== Activity ==
Output, word for word, every line from the start of the listing down to and including the line that contains "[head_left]"; include nothing else.

=== Material to process ===

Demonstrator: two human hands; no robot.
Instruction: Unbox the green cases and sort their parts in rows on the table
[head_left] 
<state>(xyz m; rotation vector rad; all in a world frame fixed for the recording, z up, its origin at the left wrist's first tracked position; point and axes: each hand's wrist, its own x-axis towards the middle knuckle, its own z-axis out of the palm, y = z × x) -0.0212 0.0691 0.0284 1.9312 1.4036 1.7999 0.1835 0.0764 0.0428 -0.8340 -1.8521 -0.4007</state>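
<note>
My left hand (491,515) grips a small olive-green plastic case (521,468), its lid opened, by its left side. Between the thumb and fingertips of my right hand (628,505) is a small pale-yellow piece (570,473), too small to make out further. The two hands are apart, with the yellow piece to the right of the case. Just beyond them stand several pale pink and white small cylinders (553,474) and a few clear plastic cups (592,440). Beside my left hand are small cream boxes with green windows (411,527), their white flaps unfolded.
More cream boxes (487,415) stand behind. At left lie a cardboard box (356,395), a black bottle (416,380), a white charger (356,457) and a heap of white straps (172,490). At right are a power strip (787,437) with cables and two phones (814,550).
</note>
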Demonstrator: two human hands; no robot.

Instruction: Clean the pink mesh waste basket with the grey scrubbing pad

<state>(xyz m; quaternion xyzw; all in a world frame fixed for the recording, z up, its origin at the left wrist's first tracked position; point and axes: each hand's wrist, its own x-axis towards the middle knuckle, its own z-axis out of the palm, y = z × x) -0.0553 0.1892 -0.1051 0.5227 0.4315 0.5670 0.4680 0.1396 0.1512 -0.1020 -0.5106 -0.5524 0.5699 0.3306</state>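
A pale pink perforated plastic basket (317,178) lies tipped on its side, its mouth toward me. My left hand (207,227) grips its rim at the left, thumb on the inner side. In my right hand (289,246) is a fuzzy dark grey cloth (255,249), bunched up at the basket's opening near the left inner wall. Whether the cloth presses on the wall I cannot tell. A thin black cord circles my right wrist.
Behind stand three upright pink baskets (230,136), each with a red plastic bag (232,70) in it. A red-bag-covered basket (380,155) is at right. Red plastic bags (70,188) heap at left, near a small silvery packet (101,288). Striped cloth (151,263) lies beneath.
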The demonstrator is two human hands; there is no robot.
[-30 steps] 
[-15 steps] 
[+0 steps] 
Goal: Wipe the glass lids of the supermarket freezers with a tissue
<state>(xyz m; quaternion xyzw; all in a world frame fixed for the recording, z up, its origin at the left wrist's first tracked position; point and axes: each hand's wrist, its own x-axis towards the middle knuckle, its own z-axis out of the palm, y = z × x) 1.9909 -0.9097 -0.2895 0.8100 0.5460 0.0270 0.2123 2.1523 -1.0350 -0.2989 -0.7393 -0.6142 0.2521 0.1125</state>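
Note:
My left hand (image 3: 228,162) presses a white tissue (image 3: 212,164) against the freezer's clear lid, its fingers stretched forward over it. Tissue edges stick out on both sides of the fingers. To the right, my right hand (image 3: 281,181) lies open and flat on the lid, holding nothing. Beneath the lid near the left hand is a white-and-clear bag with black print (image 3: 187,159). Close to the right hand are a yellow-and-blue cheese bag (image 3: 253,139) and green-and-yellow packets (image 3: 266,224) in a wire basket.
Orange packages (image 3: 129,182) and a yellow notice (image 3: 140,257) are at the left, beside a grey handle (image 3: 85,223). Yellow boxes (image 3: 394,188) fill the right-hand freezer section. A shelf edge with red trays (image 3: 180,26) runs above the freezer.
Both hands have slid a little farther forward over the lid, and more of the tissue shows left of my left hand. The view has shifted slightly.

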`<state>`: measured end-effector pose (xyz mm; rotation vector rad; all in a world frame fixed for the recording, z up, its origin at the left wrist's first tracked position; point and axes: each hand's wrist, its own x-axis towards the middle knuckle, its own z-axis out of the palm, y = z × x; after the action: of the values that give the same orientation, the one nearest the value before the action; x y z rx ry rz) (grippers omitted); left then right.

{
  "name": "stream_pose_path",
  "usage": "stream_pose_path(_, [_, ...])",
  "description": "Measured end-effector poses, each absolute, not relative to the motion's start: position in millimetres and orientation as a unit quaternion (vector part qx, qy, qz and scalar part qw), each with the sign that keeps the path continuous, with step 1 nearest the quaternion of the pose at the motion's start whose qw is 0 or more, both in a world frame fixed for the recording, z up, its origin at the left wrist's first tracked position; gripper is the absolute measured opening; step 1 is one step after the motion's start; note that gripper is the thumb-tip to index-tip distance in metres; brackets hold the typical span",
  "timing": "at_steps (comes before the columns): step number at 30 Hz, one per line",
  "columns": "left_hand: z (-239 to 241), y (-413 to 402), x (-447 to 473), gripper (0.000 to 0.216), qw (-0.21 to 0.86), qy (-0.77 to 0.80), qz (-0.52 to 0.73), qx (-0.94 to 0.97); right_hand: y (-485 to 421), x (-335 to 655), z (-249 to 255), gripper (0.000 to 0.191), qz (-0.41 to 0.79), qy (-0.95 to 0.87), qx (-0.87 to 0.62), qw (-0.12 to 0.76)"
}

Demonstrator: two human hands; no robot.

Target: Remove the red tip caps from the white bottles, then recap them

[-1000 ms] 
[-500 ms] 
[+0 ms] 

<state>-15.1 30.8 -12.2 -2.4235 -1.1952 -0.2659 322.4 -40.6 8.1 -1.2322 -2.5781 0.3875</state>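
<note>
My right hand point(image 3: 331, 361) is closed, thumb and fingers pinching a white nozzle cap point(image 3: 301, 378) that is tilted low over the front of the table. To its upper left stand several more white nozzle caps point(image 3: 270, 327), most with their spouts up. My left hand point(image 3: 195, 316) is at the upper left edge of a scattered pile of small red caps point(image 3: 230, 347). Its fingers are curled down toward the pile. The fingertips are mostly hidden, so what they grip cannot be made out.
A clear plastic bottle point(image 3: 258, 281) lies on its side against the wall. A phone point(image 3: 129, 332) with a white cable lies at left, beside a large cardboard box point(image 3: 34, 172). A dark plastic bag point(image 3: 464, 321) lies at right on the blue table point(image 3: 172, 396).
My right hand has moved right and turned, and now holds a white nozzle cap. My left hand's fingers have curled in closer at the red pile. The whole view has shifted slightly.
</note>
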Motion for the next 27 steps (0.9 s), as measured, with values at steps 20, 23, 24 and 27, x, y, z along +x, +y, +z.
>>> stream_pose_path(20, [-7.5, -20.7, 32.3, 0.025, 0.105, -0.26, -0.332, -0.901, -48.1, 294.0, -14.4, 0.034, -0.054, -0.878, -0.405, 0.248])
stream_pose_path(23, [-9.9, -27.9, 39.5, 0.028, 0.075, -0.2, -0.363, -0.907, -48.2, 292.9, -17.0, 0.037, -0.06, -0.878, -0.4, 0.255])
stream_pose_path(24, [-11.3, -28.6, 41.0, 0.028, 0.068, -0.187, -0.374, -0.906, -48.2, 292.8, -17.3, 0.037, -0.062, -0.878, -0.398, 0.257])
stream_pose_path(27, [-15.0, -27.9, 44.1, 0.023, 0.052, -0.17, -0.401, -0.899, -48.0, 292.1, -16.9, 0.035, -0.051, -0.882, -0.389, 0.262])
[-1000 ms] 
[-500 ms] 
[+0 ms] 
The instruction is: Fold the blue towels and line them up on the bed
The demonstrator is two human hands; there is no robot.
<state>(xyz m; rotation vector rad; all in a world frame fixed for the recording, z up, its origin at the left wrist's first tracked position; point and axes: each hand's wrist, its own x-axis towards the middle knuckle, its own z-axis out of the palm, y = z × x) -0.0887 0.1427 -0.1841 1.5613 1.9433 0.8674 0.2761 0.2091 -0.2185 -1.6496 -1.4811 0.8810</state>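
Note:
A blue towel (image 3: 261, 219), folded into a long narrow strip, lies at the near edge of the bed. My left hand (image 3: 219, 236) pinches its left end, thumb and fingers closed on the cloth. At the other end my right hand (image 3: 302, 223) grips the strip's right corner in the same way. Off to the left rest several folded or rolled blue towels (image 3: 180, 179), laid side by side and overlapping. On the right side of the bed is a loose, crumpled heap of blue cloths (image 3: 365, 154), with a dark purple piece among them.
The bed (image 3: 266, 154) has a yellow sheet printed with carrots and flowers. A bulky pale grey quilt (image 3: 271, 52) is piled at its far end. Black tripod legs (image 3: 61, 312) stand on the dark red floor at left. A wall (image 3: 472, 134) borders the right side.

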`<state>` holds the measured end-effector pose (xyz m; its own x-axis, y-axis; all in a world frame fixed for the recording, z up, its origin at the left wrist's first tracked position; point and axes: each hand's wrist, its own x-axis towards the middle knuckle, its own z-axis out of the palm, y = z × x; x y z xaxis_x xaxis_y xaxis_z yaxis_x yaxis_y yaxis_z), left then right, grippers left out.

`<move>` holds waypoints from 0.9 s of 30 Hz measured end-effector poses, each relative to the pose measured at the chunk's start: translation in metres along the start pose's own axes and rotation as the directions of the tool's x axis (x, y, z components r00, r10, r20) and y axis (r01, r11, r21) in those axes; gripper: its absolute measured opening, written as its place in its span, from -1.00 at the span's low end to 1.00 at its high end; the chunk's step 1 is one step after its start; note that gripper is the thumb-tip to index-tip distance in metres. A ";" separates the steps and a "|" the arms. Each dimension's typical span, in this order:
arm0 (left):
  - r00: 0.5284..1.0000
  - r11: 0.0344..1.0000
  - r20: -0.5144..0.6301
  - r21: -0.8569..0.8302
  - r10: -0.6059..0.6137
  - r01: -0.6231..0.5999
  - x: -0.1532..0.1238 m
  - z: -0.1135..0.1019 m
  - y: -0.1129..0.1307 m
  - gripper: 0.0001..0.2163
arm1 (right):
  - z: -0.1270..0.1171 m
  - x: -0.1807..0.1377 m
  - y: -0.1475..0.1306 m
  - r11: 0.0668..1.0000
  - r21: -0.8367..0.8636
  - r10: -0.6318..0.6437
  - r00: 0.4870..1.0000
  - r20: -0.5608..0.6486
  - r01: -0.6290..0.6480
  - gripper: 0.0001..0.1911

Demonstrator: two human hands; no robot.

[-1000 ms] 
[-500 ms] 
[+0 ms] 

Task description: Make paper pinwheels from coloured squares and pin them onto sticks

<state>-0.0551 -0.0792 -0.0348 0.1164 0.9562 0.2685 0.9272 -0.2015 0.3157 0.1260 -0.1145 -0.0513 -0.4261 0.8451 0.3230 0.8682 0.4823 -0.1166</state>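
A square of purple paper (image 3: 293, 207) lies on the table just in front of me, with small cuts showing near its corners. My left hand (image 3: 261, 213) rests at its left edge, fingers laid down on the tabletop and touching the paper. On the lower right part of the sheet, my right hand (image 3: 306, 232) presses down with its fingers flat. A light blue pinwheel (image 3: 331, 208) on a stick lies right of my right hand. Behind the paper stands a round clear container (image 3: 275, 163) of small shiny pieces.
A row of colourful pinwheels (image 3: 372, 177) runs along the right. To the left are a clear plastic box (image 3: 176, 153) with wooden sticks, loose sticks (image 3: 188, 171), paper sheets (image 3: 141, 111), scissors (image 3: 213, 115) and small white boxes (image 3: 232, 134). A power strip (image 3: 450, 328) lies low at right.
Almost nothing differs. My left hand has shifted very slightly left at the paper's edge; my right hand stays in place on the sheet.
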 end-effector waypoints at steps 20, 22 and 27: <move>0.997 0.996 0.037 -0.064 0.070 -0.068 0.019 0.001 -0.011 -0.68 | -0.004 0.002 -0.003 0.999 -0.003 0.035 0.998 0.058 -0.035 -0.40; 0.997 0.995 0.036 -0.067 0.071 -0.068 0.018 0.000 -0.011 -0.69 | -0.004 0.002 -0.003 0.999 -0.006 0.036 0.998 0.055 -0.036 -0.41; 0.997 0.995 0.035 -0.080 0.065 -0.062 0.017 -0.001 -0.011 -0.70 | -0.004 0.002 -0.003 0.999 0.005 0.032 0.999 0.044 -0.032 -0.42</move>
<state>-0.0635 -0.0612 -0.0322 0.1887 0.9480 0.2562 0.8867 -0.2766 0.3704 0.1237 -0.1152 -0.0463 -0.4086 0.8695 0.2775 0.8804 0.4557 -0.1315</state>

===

== Result of this task ==
Demonstrator: two human hands; no robot.
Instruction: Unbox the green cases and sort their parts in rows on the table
[head_left] 

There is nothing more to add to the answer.